### [INSTRUCTIONS TO FOLLOW]
Give the number of lines in the entries that contain "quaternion". State only the count.

### [GIVEN ENTRIES]
┌──

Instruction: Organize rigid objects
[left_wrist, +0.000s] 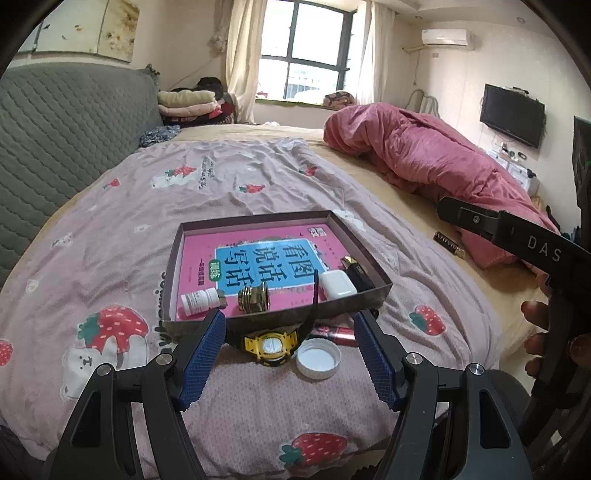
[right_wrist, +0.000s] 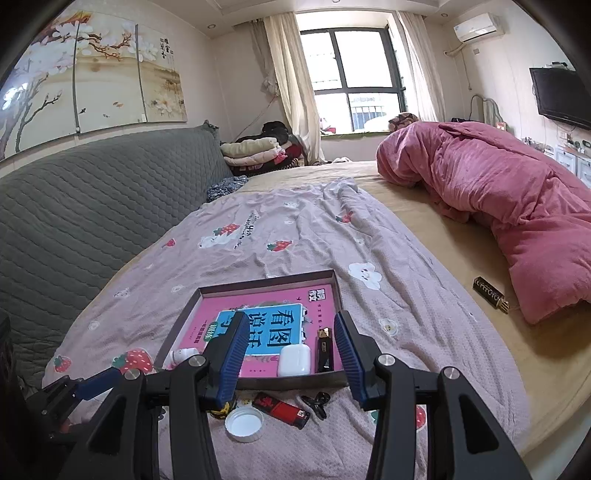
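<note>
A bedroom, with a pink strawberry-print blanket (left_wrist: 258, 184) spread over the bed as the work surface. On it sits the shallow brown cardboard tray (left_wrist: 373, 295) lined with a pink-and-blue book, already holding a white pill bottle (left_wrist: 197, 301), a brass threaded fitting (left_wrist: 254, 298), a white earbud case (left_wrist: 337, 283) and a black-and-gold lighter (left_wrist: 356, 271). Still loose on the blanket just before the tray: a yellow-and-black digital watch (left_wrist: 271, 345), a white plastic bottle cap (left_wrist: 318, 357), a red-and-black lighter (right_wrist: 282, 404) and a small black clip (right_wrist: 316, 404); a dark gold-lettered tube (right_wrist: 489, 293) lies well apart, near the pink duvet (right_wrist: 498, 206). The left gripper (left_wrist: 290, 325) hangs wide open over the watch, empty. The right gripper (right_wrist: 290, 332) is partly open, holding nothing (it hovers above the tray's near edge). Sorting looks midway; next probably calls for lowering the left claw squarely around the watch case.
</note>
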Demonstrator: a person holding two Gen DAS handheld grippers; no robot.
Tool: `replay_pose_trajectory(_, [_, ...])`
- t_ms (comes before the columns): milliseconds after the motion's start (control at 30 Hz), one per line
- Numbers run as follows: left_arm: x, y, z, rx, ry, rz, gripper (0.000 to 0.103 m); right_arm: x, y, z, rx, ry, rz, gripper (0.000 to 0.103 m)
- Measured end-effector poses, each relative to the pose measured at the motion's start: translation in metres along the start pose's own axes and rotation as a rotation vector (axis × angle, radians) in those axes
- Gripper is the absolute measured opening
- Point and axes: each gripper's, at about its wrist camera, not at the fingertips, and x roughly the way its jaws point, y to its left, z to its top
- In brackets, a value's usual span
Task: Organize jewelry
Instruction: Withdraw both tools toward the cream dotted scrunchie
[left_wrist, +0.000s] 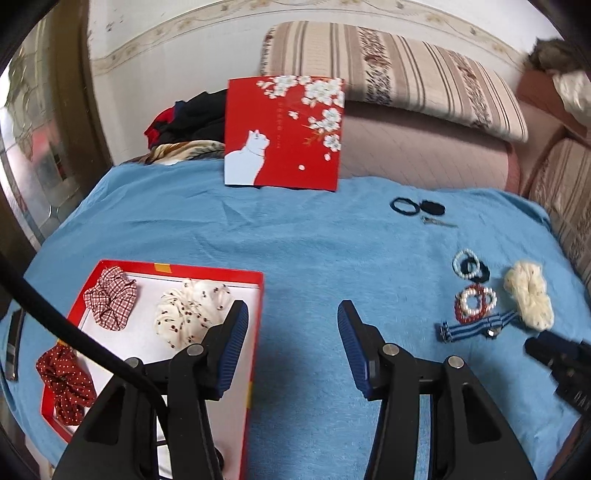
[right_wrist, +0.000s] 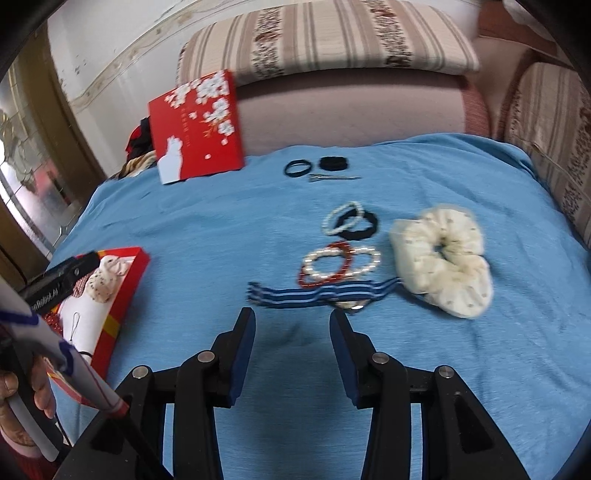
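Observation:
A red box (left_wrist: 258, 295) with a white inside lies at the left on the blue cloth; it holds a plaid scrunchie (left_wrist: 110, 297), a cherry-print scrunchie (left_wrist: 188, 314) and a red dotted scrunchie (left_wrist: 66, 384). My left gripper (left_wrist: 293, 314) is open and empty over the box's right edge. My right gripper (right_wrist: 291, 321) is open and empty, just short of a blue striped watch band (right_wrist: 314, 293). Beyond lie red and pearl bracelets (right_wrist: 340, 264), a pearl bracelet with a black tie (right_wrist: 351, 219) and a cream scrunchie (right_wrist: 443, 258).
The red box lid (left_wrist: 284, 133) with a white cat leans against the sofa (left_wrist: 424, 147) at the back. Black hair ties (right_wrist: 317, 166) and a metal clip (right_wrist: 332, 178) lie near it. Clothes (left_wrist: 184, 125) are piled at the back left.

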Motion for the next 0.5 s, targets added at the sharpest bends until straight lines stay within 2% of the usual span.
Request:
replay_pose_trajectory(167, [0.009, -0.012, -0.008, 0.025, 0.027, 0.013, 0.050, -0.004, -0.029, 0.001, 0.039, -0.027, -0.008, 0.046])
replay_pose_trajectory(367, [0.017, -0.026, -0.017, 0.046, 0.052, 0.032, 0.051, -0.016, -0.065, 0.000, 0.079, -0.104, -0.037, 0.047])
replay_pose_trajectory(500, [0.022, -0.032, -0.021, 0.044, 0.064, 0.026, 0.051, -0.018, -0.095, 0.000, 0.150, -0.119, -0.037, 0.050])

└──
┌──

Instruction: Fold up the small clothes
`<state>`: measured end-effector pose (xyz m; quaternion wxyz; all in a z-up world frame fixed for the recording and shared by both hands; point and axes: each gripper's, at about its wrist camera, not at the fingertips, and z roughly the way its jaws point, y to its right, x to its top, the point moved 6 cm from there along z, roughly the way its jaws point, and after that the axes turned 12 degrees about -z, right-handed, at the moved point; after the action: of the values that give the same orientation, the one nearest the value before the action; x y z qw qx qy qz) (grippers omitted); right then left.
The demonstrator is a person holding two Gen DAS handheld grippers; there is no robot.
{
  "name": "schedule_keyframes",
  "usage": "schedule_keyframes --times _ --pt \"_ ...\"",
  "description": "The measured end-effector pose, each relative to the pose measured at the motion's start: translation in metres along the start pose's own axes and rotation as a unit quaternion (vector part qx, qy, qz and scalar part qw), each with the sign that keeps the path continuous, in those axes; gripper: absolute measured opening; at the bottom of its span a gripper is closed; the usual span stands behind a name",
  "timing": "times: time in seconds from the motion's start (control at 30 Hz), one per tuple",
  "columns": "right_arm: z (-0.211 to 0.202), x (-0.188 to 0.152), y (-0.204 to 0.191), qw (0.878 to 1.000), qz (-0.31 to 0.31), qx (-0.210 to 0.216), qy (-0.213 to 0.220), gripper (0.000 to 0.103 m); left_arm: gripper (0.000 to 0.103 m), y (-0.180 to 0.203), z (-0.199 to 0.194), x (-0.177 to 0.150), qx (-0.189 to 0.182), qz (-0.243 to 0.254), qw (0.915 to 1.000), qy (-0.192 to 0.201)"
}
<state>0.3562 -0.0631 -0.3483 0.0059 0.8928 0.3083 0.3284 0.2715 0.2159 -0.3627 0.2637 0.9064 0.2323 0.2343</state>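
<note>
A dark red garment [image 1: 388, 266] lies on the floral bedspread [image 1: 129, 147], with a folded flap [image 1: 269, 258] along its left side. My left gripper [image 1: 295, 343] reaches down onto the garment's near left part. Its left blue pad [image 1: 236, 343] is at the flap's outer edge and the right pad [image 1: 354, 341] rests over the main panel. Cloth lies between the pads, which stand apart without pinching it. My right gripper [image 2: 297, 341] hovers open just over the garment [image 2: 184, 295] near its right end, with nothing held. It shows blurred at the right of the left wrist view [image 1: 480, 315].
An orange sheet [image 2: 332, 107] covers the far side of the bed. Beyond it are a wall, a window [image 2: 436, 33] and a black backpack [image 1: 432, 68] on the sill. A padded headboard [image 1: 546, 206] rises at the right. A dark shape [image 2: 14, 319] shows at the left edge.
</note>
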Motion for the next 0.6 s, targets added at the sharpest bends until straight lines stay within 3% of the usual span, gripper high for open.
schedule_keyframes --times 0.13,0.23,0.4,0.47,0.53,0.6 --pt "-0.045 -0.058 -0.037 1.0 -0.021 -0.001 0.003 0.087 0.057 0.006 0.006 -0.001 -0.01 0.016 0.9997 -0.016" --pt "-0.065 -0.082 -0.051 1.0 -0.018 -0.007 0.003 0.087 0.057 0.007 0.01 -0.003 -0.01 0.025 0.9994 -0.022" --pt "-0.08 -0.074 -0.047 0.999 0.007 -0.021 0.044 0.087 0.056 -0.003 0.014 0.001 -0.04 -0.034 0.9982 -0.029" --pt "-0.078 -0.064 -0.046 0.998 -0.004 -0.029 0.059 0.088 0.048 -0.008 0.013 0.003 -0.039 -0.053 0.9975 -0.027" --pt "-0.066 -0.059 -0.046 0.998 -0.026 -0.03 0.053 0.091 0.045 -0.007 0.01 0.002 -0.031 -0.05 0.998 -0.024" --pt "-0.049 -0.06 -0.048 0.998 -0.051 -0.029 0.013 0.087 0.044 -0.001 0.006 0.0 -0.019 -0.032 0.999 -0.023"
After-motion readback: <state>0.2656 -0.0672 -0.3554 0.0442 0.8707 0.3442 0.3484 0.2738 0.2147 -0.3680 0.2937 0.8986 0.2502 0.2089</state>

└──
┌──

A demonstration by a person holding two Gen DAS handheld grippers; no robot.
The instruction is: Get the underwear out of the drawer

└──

### [RESPONSE]
2